Kino-Feeling für daheim – und Live-Musik gegen den Frust
Da derzeit auch das ProLi-Kino geschlossen bleibt, hat sich Betreiberfamilie Vesper verschiedene Aktionen überlegt. „Seit Ostern haben wir unser Bestell-Sortiment um Kuchen, Cookies und weitere Gebäcke erweitert“, berichtet Inhaberin Juli Vesper. Nun bietet die Passauer Kino-Unternehmensgruppe zudem eine besondere Motivation zum Zuhause-Bleiben an, um dem klassischen Kino-Erlebnis möglichst nahe zu kommen:
Die ProLi-Crew liefert Popcorn, Nachos und weitere Kino-Snacks nach Hause. „Die Popcorn-Maschine können wir ja weiterhin nutzen“, berichtet Juli Vesper und ergänzt: „Bei der Zubereitung zu Hause kommt man an den klassischen Kino-Geschmack meist nicht heran.“ Und auch sonst machen die Vespers und ihre Mitarbeiter derzeit wenig Pause: „Die Zeit können wir gut nutzen, um an neuen Ideen zu arbeiten und nach der Wiedereröffnung mit der ein oder anderen Neuigkeit zu überraschen.“
Auch Fans von Live-Musik müssen momentan auf vieles verzichten. Gerade jetzt im Frühjahr, da Maidult und erste Open-Airs ihren Auftakt feiern würden, ist die Stimmung doch recht getrübt. Und so treffen die Absagen der unterschiedlichen kulturellen Angebote nicht nur die Gäste, sondern vor allen Dingen die Veranstalter selbst. Um die Stimmung der Musikfreunde wenigstens etwas zu heben und seiner Lieblingstätigkeit weiterhin nachgehen zu können, ließ sich Jan Taubmann etwas einfallen: Der Mitgründer der „Villa TuNichtGut“ arbeitet als DJ und hatte für 2020 eine Menge Auftritte geplant. „Viele meiner Freunde sind natürlich enttäuscht, dass nun alles abgesagt ist“, sagt der 29-Jährige gegenüber dem Hog’n.
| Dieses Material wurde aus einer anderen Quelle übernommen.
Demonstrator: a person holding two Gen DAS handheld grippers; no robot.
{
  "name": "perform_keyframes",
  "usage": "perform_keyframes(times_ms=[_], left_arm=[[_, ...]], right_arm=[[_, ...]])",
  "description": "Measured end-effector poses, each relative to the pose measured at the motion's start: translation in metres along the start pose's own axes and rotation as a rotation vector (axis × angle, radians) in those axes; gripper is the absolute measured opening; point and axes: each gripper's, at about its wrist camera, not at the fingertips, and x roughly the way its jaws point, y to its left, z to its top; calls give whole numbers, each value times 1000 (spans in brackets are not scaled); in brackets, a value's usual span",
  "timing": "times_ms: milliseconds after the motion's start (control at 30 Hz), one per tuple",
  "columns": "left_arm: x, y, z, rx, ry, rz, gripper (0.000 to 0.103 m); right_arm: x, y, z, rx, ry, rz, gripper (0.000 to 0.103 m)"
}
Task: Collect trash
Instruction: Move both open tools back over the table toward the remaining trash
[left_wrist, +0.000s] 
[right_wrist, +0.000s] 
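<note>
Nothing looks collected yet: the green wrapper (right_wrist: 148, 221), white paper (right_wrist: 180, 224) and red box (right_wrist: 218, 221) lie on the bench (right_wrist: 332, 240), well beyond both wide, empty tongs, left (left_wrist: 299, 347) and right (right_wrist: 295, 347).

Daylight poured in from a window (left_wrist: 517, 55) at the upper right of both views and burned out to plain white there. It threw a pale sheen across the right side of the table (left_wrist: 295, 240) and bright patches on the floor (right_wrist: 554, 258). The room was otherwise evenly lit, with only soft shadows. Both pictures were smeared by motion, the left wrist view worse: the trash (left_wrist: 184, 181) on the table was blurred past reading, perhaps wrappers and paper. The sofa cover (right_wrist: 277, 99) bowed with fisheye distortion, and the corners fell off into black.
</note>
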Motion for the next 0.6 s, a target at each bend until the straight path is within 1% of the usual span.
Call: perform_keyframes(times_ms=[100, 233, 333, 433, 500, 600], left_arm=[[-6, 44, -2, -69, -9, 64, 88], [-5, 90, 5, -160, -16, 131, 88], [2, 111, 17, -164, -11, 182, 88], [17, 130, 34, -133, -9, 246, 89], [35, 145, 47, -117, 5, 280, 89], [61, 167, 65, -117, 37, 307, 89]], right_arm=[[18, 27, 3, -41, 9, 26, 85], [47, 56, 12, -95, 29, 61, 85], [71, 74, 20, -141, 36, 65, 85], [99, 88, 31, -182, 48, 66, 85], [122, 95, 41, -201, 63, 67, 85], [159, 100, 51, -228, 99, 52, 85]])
Hinzu kommt die belastende Situation an sich. Und da Musik bekanntlich gute Laune macht, hat Jan im April zwei Mal zum „Lovestream“ und zum „Deeper LoveStream“ aufgelegt. An der Veste Oberhaus baute der Musiker dazu sein DJ-Pult auf – und hatte so nicht nur einen tollen Blick über die Stadt, sondern konnte auch den Abstandsregelungen gerecht werden. Die Musik-Sessions wurden per Livestream übertragen. Eine Idee, die offensichtlich auf Zuspruch gestoßen ist: Zahlreiche Passauer reagierten in ihren Instagram-Stories, indem sie zur Musik tanzten.
Zusammenhalt statt Konkurrenz
Ob wörtlich genommenes „Window-Shopping“ (Ladenbetreiber hinterlassen Kontaktinformationen an der Fensterscheibe, wodurch Kunden die Möglichkeit haben, Artikel aus der Schaufensterauslage zu bestellen), Abholdienste oder Corona-Facebook-Gruppen: Die Corona-Pandemie betrifft die Menschen – auf individueller Ebene und auch als Gemeinschaft. Umso schöner ist es, dass nicht nur Auswüchse wie Hamsterkäufe aus der Situation resultieren, sondern auch Kreativität und Zusammenhalt.
Innerhalb kürzester Zeit wurden diverse Instagram-Seiten erstellt, die über die aktuellen Angebote lokaler Händler und Gaststätten informieren und die Verbreitung von Kontaktinformationen unterstützen. Auch die Hochschulgruppe „Enactus Passau“ reagierte schnell: Unter dem Namen @supportyourlocalspassau veröffentlichten sie bereits am 24. März die ersten Ankündigungen neuer Konzepte.
In Notzeiten ist für Konkurrenzgedanken kein Platz: Viele lokale Anbieter unterstützen einander, verlinken die Angebote ihrer Mitstreiter oder kooperieren auf unterschiedlichen Ebenen. Die Krise zeigt: Die Kleinstadt Passau hält nicht nur bei Hochwasser zusammen, sondern auch in Ausnahmesituationen wie dieser.